Not however IMHO a good design choice. PV modules are relatively expensive and it would normally make economic sense to provide an inverter that can utilise all or very nearly all of the PV production.
A PV array of slightly more than the inverter rating could make sense. A 50KW inverter might have losses of 2.5KW and could therefore fully utilise a 52.5KW array. An array of say 55KW would in practice only produce more than 52.5KW for a few hours a year and could make sense.
An array of significantly more than the inverter rating, implies the waste of quite a bit of potentialy valuable energy.
 

gar

Senior Member
Location
Ann Arbor, Michigan
Occupation
EE
110523-0943 EDT

I see it somewhat differently.

The maximum current, maximum power, capability of the array has nothing to do with the inverter rating other than optimization. Because an array has a capability of 77 KW does not mean it produces 77 KW. The load on the array determines the power supplied by the array up to the maximum capability of the array.
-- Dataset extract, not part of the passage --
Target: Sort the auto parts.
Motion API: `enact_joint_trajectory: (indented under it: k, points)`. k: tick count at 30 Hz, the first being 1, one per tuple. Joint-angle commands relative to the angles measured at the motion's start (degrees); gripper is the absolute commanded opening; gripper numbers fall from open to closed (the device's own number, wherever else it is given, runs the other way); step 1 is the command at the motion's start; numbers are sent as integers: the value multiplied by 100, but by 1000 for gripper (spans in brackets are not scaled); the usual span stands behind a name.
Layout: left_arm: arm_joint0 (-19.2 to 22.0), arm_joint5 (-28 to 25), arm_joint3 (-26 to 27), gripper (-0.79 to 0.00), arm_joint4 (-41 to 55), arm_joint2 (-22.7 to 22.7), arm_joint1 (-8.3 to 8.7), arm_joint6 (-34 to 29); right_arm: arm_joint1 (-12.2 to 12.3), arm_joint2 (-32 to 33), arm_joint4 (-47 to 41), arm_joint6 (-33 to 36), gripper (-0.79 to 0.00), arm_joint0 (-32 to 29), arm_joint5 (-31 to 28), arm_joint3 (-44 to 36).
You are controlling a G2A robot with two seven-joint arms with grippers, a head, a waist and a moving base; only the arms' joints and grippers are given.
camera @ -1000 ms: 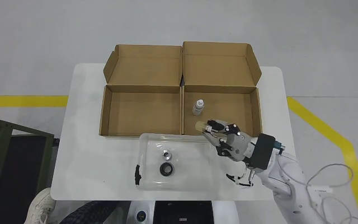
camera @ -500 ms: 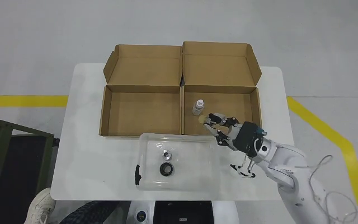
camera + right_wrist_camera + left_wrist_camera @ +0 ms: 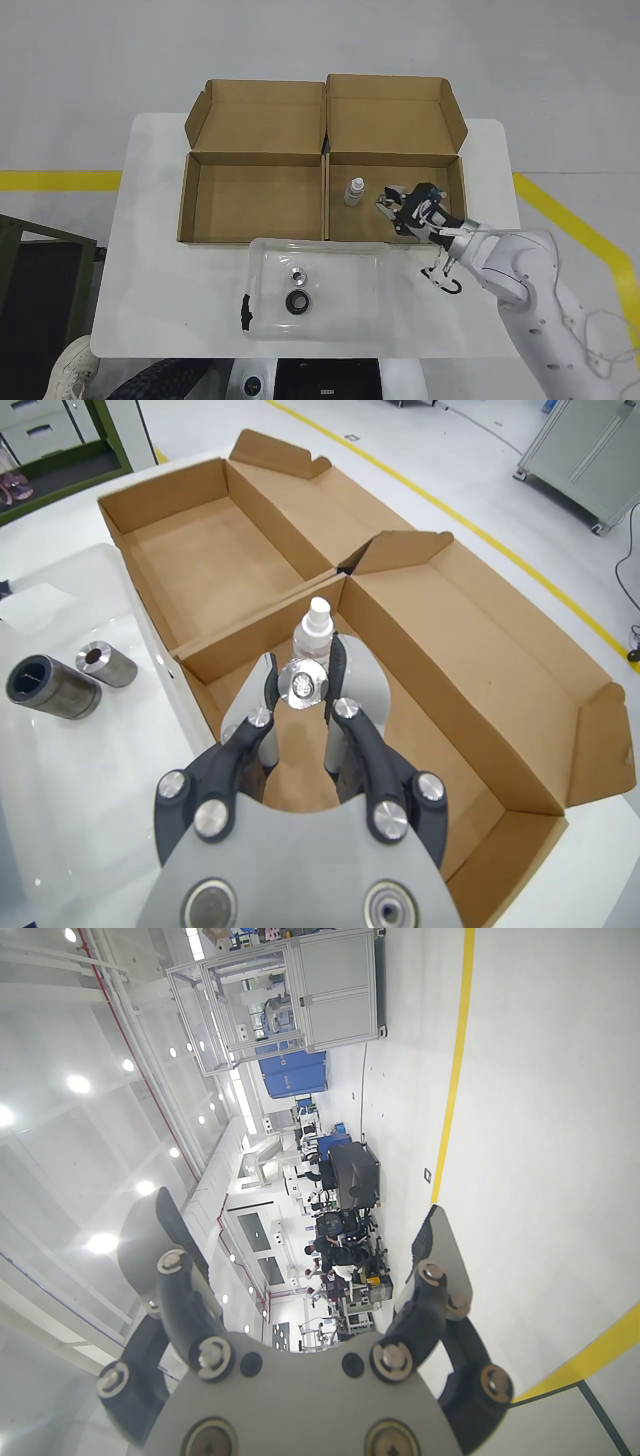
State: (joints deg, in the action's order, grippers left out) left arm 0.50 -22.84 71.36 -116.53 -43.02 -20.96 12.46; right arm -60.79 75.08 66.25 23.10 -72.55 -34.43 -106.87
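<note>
The part (image 3: 302,689) is a small, shiny metal cylinder. It is seen end-on, with a bright round face and a small recessed socket in the middle. No mark on this face can be read. The right gripper (image 3: 301,681) is clamped on it, with one black pad on each side of the round body.

In the top view the right gripper (image 3: 388,205) holds the part over the floor of the right box (image 3: 425,185), in the half toward 9 o'clock. I cannot tell if the part touches the cardboard.

A small clear bottle (image 3: 354,190) with a white spray cap stands upright in the same box, at 10 o'clock of the gripper and just beside it. Any print on the bottle (image 3: 313,631) is too small to read.

The left box (image 3: 250,200) touches the right box at its 9 o'clock side. Both are brown cardboard, with their lids folded back toward 12 o'clock.

A clear tray (image 3: 255,262) lies at 6 o'clock of the boxes, on the white table (image 3: 150,250). In it are a silver sleeve (image 3: 296,275) and, at 6 o'clock of that, a dark ring (image 3: 297,302), near each other but apart.

The left gripper (image 3: 300,1220) points into the room with its fingers wide apart, holding nothing.
</note>
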Motion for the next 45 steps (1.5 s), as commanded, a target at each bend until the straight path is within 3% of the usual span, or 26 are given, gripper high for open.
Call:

Consider a battery and various load resistors. The power from the battery is determine by the load resistance connected to the battery. Infinite load resistance and the power supplied by the battery is zero. A 1 ohm load on a 12 V battery is a load of 144 W.

Suppose you desire to get as much power from the PV system as is practical, but at no time need more than 50 KW. Then put as large an array at the input to the inverter as the budget will allow. This will extend the amount of time that 50 KW is produced from the inverter. The reason is that under lower than peak light conditions more energy can be harvested because of the larger surface area.

.
 

ron

Senior Member
110523-0943 EDT

I see it somewhat differently.

The maximum current, maximum power, capability of the array has nothing to do with the inverter rating other than optimization. Because an array has a capability of 77 KW does not mean it produces 77 KW. The load on the array determines the power supplied by the array up to the maximum capability of the array.
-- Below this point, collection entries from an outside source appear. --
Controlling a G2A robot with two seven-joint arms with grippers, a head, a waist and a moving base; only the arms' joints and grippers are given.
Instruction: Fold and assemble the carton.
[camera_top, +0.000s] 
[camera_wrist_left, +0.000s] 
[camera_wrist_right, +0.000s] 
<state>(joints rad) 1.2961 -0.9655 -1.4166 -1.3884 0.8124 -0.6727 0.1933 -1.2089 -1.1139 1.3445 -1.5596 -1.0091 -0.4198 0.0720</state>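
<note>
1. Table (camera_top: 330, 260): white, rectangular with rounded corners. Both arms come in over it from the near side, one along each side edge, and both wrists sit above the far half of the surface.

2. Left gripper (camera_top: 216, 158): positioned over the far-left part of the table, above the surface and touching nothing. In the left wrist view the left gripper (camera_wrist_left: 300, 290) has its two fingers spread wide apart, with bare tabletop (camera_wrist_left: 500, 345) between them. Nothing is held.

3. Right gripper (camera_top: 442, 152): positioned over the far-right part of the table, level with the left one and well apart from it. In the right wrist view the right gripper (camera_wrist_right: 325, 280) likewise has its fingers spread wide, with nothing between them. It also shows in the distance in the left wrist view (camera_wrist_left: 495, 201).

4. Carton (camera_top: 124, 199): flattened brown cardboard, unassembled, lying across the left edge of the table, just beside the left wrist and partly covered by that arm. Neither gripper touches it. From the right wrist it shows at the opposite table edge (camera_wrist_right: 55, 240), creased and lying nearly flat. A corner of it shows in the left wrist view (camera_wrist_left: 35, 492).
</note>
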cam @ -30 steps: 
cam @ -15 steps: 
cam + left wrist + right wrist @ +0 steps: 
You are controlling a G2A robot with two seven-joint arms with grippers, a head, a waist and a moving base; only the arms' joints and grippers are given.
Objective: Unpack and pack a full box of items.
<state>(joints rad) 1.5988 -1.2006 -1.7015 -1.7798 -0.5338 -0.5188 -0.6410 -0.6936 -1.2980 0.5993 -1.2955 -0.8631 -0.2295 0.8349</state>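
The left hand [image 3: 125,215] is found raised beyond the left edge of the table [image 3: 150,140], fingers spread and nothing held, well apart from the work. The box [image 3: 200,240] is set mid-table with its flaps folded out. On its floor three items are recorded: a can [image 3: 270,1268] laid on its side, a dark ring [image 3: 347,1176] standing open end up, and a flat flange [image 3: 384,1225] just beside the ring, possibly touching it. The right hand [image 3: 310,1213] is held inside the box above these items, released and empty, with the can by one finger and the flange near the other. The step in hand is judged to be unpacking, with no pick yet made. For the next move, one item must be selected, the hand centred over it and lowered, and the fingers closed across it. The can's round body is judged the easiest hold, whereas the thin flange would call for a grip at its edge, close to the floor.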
Consider a battery and various load resistors. The power from the battery is determine by the load resistance connected to the battery. Infinite load resistance and the power supplied by the battery is zero. A 1 ohm load on a 12 V battery is a load of 144 W.
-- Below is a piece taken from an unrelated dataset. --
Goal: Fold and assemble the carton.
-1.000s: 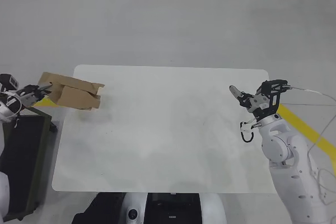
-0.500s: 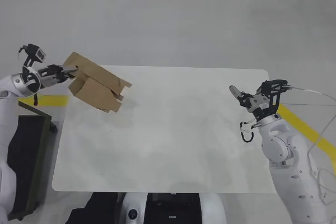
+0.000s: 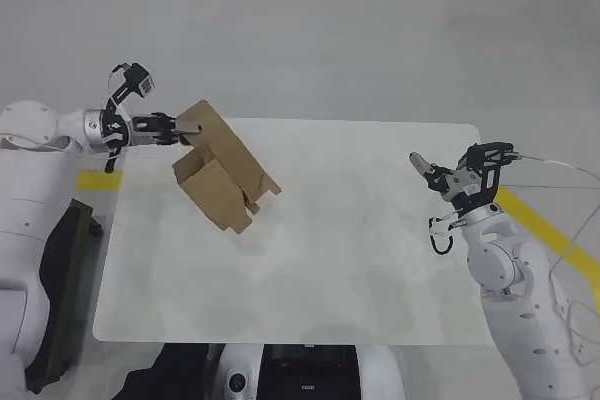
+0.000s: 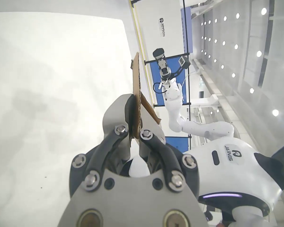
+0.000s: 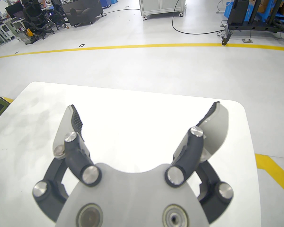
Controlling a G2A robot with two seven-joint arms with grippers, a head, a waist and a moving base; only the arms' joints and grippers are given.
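Left gripper (image 4: 137, 112) pinched shut on one edge of the flattened brown corrugated-cardboard carton (image 3: 225, 170), which hangs tilted over the white table's (image 3: 360, 260) far left corner, probably for setting down. Right gripper (image 5: 144, 119) spread wide, empty, at the opposite table edge, apparently waiting.

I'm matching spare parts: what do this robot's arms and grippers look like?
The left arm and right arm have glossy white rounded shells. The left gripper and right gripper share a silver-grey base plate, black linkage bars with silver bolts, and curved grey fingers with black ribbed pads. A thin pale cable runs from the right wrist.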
Suppose you desire to get as much power from the PV system as is practical, but at no time need more than 50 KW. Then put as large an array at the input to the inverter as the budget will allow. This will extend the amount of time that 50 KW is produced from the inverter. The reason is that under lower than peak light conditions more energy can be harvested because of the larger surface area.

.
I agree. The inverter will imit the output to its kW rating by controlling the PV string.
 

gndrod

Senior Member
Location
Ca and Wa
Integrated design

Integrated design

Wouldn't an integrated inverter/controller for each PV module circumvent shading, angle and be optimum for grid interface efficiencies?
 

tallgirl

Senior Member
Location
Great White North
Occupation
Controls Systems firmware engineer
Wouldn't an integrated inverter/controller for each PV module circumvent shading, angle and be optimum for grid interface efficiencies?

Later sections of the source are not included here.